[![Open in SageMaker Studio Lab](https://studiolab.sagemaker.aws/studiolab.svg)](https://studiolab.sagemaker.aws/import/github/jayyanar/gen-ai-labs-demos/blob/main/lab0-embedding/embedding_demo.ipynb)

In [1]:
! pip install gensim --quiet

zsh:1: command not found: pip


In [2]:
! pip install altair cohere pandas numpy vega --quiet

zsh:1: command not found: pip


# Example Simple Word--quiet -- for Tokenize and apply Vectorizing using Word2Vec

In [3]:
from gensim.models import Word2Vec
from gensim.utils import tokenize

# Prepare a list of sentences (corpus)
corpus = [
    "cat",
    "dog",
    "fruit",
    "banana"
]

# Preprocess the corpus by tokenizing the sentences
tokenized_corpus = [list(tokenize(sentence)) for sentence in corpus]

# Train the Word2Vec model
model = Word2Vec(sentences=tokenized_corpus, vector_size=100, window=5, min_count=1, workers=4)

# Get the vector representation of a word
word = "dog"
word_vector = model.wv[word]
print(f"Vector representation of '{word}':\n{word_vector}\n")

# Find similar words based on cosine similarity
similar_words = model.wv.most_similar(word)
print(f"Similar words to '{word}':")
for sim_word, sim_score in similar_words:
    print(f"{sim_word}: {sim_score}")

# Check the vocabulary size
vocabulary_size = len(model.wv)
print("\nVocabulary size:", vocabulary_size)

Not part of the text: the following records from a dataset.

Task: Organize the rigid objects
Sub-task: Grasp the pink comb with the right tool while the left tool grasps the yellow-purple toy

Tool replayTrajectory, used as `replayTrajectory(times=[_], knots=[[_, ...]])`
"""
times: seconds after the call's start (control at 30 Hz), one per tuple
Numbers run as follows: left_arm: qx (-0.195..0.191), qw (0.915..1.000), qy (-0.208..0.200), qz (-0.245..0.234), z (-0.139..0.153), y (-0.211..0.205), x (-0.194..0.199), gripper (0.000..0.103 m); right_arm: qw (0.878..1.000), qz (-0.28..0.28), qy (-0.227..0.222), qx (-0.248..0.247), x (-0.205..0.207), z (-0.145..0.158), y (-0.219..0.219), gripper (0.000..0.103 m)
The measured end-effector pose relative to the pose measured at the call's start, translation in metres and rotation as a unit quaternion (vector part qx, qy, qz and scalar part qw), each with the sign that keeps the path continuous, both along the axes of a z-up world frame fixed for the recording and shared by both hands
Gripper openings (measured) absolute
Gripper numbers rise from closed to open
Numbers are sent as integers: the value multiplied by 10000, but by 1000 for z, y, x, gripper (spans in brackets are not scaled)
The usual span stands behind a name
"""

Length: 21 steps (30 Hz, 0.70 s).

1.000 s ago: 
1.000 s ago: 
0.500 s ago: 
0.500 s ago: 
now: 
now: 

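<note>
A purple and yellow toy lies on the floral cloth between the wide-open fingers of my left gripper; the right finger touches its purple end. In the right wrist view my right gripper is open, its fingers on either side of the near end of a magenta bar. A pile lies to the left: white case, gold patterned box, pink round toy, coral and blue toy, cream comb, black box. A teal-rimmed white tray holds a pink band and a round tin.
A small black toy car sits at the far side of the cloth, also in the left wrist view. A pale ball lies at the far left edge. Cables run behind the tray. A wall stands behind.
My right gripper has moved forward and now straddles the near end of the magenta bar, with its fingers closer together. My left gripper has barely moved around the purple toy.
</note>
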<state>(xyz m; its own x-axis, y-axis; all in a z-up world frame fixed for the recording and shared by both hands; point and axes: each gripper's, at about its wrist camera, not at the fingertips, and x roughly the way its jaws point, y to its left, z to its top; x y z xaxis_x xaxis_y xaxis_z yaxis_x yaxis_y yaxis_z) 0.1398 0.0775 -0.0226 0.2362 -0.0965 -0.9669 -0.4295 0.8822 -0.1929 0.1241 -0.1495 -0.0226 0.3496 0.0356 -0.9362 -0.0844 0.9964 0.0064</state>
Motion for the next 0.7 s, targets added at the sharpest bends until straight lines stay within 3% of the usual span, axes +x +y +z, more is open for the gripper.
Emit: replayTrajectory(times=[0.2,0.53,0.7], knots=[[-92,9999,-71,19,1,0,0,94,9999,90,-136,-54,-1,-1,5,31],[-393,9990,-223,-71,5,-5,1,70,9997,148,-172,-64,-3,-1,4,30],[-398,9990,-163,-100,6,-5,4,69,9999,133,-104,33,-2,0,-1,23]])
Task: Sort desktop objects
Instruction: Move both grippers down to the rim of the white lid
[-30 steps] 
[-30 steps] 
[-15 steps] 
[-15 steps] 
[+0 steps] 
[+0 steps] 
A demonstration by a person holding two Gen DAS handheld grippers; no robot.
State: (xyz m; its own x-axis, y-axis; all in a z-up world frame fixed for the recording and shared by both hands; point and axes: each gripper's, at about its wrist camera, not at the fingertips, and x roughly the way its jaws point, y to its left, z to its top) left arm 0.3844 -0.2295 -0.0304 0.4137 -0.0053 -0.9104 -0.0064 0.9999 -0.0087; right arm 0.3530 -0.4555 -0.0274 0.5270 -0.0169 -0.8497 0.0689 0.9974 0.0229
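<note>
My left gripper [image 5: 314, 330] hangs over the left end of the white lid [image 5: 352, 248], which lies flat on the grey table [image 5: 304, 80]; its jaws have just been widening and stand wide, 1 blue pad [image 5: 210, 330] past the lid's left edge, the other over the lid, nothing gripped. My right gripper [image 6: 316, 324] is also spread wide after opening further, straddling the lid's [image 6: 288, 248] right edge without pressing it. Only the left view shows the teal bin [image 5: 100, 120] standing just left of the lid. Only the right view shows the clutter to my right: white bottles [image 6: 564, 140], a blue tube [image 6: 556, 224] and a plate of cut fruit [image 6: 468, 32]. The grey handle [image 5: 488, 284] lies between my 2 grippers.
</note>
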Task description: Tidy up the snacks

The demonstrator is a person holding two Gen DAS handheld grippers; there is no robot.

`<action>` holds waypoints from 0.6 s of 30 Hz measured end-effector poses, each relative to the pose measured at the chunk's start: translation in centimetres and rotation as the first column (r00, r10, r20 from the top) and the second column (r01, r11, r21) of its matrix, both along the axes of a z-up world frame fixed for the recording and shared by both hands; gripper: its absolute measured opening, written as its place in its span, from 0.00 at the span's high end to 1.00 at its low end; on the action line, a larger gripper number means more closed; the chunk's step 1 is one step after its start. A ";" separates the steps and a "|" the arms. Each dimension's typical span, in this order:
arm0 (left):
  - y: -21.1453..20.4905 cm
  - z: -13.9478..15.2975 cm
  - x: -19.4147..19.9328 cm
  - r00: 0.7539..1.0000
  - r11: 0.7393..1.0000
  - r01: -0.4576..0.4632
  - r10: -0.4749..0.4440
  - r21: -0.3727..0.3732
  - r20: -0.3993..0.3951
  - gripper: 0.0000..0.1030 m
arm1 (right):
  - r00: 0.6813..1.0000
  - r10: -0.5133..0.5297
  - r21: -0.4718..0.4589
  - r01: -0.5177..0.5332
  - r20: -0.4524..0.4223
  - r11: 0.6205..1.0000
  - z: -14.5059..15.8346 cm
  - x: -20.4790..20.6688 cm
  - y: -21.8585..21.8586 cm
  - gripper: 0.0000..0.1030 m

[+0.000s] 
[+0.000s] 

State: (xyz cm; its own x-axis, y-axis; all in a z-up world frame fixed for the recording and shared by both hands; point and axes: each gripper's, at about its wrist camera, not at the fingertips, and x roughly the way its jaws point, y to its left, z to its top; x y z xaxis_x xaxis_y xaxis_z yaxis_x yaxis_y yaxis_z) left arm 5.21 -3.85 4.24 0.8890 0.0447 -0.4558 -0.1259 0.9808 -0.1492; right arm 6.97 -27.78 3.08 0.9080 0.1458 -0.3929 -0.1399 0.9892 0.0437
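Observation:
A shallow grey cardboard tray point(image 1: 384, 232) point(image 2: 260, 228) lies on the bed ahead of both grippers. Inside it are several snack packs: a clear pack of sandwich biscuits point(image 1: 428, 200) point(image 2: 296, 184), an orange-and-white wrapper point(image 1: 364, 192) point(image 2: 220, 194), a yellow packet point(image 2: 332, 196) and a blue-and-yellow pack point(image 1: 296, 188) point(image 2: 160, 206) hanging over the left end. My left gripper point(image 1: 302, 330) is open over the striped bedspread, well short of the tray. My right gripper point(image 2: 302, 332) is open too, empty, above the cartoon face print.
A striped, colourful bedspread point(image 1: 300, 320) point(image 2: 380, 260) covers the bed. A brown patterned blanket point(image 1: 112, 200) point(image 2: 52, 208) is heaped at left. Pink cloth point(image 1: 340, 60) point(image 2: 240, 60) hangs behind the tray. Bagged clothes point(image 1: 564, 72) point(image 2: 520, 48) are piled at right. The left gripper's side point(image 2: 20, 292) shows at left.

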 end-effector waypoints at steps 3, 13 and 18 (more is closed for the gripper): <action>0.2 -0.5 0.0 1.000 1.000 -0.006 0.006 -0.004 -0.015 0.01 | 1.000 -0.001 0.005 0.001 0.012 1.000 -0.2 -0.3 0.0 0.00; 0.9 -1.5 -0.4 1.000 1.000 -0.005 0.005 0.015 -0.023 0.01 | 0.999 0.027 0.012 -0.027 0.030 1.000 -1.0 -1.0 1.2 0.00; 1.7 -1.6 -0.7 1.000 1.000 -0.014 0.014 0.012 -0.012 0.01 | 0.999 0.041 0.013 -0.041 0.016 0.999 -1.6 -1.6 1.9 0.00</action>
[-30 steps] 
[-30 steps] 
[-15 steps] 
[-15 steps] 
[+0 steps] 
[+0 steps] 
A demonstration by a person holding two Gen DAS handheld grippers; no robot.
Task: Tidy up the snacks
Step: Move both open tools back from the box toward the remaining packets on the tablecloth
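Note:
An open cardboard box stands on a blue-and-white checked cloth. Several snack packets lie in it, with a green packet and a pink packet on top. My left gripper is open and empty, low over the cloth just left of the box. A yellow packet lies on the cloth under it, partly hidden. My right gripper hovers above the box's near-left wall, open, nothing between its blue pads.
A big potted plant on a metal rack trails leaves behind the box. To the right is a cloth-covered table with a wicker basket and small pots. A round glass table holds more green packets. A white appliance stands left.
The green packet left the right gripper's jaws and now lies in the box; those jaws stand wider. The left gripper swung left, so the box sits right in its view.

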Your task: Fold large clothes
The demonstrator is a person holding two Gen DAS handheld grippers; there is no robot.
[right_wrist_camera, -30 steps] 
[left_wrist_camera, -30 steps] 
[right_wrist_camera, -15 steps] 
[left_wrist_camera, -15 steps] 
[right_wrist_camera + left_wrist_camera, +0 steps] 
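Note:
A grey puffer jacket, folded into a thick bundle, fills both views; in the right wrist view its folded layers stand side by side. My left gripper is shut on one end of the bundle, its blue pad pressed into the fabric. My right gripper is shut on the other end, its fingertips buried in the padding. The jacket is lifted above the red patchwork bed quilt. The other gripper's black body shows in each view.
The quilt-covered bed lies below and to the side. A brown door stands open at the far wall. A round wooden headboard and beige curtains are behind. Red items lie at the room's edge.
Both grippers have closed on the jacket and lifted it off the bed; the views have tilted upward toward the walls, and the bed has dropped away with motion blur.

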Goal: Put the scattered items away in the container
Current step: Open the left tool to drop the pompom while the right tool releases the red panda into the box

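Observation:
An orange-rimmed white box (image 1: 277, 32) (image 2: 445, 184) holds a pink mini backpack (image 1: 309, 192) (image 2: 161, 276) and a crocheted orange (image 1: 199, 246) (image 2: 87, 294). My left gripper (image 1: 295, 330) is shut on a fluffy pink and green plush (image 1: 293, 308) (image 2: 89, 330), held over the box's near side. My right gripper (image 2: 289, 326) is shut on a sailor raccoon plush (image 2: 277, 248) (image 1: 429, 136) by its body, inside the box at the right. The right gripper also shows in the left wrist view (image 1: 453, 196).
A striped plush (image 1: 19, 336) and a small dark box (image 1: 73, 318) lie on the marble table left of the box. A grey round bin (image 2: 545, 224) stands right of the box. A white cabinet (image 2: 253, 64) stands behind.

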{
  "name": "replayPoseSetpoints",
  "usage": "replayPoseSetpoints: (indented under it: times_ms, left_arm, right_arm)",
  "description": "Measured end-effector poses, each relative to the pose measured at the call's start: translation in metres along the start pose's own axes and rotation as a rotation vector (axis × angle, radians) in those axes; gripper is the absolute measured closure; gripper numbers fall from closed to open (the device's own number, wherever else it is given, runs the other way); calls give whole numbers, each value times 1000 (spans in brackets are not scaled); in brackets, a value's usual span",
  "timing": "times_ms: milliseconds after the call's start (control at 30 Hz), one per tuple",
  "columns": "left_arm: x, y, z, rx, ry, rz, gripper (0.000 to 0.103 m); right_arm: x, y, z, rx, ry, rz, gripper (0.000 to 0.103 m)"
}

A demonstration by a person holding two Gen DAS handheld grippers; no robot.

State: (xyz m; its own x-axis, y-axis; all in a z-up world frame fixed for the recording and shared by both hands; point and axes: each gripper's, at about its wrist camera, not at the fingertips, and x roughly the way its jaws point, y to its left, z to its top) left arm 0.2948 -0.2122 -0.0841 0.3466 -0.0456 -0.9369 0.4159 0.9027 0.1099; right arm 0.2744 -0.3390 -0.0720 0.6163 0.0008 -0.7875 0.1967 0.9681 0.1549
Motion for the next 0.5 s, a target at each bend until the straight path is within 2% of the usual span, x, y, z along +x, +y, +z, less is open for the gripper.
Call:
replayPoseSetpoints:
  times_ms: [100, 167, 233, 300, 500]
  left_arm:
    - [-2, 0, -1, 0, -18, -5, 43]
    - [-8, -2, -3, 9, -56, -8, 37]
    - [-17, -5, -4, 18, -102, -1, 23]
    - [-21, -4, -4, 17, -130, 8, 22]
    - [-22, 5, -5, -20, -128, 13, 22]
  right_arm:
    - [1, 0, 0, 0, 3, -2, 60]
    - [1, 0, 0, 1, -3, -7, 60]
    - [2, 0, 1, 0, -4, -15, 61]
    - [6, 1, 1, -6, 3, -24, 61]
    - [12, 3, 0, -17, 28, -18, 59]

# Get the entire word vocabulary
vocabulary = model.wv.key_to_index
print("\nWord Vocabulary:")
for word in vocabulary:
    print(word)

ModuleNotFoundError: No module named 'gensim'

## Example Sentence - Tokenize and Vectorize

In [None]:
from gensim.models import Word2Vec
from gensim.utils import tokenize

# Prepare a list of sentences (corpus)
corpus = [
    "I love playing football",
    "Football is my favorite sport",
    "I enjoy watching football matches",
    "Soccer is popular worldwide"
]

# Preprocess the corpus by tokenizing the sentences
tokenized_corpus = [list(tokenize(sentence)) for sentence in corpus]

# Train the Word2Vec model
model = Word2Vec(sentences=tokenized_corpus, vector_size=100, window=5, min_count=1, workers=4)

# Get the vector representation of a word
word = "football"
word_vector = model.wv[word]
print(f"Vector representation of '{word}':\n{word_vector}\n")

# Find similar words based on cosine similarity
similar_words = model.wv.most_similar(word)
print(f"Similar words to '{word}':")
for sim_word, sim_score in similar_words:
    print(f"{sim_word}: {sim_score}")

# Check the vocabulary size
vocabulary_size = len(model.wv)
print("\nVocabulary size:", vocabulary_size)

# Get the entire word vocabulary
vocabulary = model.wv.key_to_index
print("\nWord Vocabulary:")
for word in vocabulary:
    print(word)

In [None]:
! pip install cohere altair  --quiet

In [None]:
import cohere
import pandas as pd
import numpy as np
import altair as alt

# Loading Credential from Cred.json - Ref https://github.com/jayyanar/gen-ai-labs-demos/tree/main for Prerequisites

In [None]:
import json
filepath = "cred.json"
file = open(filepath, 'r')

# Open the credentials file with json.load
credentials = json.load(file)
file.close()

# Load API Key
api_key = credentials['cohere_api_key']

In [None]:
co = cohere.Client(api_key)

## Let us try with corpus of data from CSV File

In [None]:
# Load the dataset to a dataframe
df_orig = pd.read_csv('https://raw.githubusercontent.com/cohere-ai/notebooks/main/notebooks/data/atis_intents_train.csv',names=['intent','query'])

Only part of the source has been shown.